Download the files and place forge.patch in that directory. Run the command. If all goes well you will not see any errors pop up, but there's no direct confirmation either.
Place the other files as instructed.
There may be updates for that patch in the future, so do not delete forge.patch. You will need to run 'git apply -R forge.patch', then replace the patch file with the new one and then 'git apply forge.patch' again. Otherwise I've seen it fail to update.
Hopefully this will all be integrated natively in forge in the near future.
I'm unable to train on this in Kohyaa, is there something in particular I need to do?
when sdxl appeared i was disappointed. when flux appeared i was indifferent. but when THIS model appeared I installed comfy finaly. And I hate comfy. But I see, that this model really has potential. Really quality UNCENSORED potential if you know what I mean...

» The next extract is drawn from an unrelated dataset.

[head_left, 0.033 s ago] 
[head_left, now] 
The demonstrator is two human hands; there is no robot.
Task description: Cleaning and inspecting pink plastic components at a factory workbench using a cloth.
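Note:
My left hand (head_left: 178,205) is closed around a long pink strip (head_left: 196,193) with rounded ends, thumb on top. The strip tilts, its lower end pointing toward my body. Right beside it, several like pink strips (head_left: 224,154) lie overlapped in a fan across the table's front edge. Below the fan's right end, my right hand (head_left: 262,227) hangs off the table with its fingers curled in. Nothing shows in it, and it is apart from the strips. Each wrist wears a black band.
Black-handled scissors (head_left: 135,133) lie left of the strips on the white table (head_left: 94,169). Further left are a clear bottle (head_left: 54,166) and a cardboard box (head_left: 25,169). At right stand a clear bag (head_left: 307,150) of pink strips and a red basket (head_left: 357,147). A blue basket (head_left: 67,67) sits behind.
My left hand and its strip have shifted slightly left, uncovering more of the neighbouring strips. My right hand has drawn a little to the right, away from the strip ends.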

If you stop to think about it, it's even dangerous, but there's no denying how incredible it is. I can only imagine that in the future, when the next versions come out, it will be as incredible and SCARY creative as it already is.
hidden gem since sd 1.5 models
This better than Midjourney!
Poor quality, none of the examples even run
try dpm_2_ancestral sampler and beta scheduler.

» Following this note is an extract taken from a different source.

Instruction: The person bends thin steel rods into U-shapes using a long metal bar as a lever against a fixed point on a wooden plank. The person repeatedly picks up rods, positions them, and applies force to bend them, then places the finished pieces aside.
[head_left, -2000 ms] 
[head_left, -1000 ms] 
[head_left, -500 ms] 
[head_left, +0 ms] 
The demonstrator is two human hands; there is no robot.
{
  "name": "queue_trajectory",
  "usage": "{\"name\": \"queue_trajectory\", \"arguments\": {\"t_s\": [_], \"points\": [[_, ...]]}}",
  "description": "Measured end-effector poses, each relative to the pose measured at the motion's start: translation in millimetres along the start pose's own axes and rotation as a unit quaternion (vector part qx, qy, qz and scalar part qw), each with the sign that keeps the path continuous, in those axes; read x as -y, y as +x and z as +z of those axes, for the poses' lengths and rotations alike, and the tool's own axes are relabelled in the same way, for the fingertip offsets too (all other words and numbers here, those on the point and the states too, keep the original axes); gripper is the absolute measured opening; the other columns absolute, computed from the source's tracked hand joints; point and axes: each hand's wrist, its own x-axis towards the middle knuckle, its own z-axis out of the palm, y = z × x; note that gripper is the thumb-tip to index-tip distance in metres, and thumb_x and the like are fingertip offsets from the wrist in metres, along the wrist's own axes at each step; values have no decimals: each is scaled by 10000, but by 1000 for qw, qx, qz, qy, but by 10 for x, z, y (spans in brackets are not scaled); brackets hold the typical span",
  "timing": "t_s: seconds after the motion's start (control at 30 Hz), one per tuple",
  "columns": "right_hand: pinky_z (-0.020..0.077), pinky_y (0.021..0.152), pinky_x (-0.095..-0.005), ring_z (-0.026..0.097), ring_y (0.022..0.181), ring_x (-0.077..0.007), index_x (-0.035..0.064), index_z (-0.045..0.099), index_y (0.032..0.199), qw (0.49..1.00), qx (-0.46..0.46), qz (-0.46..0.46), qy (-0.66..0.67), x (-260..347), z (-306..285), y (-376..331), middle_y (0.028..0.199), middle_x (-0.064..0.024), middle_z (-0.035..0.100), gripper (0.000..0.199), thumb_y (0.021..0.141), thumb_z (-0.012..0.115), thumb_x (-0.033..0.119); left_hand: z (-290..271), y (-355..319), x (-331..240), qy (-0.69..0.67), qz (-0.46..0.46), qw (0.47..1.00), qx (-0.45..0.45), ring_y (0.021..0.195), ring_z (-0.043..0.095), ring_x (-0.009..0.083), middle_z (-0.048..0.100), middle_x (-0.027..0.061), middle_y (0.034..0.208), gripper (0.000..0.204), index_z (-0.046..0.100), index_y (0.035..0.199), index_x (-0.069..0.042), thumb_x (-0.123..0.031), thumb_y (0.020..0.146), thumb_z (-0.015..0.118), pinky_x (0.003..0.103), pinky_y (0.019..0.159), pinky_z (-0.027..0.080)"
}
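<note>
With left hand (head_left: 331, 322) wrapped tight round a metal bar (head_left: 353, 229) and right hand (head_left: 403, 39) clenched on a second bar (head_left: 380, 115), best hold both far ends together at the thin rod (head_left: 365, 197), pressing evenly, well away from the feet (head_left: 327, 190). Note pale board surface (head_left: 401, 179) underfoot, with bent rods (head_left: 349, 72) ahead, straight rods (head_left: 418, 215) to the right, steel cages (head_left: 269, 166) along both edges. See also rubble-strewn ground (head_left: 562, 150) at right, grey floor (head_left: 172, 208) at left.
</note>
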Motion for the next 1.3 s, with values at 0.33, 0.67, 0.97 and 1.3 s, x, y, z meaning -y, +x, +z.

@nsleptsov18954 Copied examples (like the cat eye one) and they have so much bizarre stuff in them that comfy gags on. No patience to figure that out. 2-3 different pointers to the model and odd *.pth stuff
Consider adding danbooru/e621 artist names to the prompt words in the training set to obtain more diverse styles?I tried this model and it's great, but it's too one-dimensional and prompts for artist names or specific styles don't work for it(when generating anime images). Adding danbooru/e621 artist names can create more diverse content or even create entirely new styles, like NovelAI's anime model/Illustrious/NoobAI
As far as i know, artists names are in the dataset, but the model hasn't learned them yet. How many epochs it'll take is anyones guess
I think something I've realized from transferring prompts is how redundant and often contradictory my past prompts would be. Often times going through an old prompt and simply cutting a lot of the style cruft has made a much better attempt.
There are quality tags in the model. You can use them with aesthetic #. It goes from aesthetic 11 to aesthetic 0. aesthetic 10-0 are based on e621 scores per month, with aesthetic 10 based on the highest in each month, and aesthetic 0 being the lowest. aesthetic 11 is a quality tag that was curated by the model maker so expect it to work a little differently.

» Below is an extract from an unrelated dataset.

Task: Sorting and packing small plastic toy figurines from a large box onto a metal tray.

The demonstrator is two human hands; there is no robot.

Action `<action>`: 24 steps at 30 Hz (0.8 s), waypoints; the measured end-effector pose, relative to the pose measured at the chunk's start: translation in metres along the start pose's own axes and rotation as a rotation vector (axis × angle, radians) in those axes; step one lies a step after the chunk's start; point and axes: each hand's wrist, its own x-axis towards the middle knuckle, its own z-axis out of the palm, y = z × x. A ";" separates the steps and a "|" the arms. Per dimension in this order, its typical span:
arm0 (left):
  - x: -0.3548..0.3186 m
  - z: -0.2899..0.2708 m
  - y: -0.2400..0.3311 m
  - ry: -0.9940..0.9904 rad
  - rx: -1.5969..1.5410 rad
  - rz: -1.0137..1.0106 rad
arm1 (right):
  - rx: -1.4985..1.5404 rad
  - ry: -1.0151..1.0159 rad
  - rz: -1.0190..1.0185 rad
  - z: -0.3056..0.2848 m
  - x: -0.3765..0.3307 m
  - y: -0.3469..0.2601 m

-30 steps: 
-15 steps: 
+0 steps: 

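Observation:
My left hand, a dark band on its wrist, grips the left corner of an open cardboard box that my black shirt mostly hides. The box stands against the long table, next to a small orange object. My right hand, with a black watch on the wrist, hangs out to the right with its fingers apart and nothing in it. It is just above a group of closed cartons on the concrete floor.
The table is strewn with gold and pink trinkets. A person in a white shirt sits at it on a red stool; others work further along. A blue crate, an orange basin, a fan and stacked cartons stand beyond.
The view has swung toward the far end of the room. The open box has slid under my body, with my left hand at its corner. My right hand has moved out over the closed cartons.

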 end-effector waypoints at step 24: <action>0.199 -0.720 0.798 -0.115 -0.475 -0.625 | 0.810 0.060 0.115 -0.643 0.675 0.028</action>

But where did you see this?, can't find that in his examples
@alternative_Universe from the model maker on discord
Trying to use with ForgeUI and after following the directions, it does generate images but they are completely blurry.
Anyone know the fix?
Try using different samplers. Euler Simple/Beta at 20-25 steps should be good sanity checks. Keep distilled CFG disabled, and CFG above 2.5.
Unexpected blurriness with Flux Dev and Schnell was either due to an incorrect setting for "Diffusion in Low Bits" or a CFG/DistilledCFG that was too high. Maybe it's the same here, since it's based on Flux Schnell.
This model is gonna be real nice, when it matures, gets funny things like SPO adapted to it, someone makes use of the IterComp reward models to help it out, silly things like that.
Oh, and of course, having TDD ( https://github.com/RedAIGC/Target-Driven-Distillation ) trained for it, as it already kinda sorta works on the existing model.
That SVDQuant thingymabob also sounds nice.
but wait, do I really expect the age of vibe coders who can't do jack to accomplish any of this?
I guess optimism is a curse sometimes.
Note to people new to the model:
It is still in the earlier phase of the training (512x512) that will eventually scaled up to higher res -piggybacking on that generalization learned from extensive low-resolution training.
love this model, love the variety that is present in this model i am using the gguf for this, just one question anyway to speed it op a bit? Right now it takes about 90s per image, can we use sage attention and teacache or something to speed it up anyone tried? or does flux turbo work here?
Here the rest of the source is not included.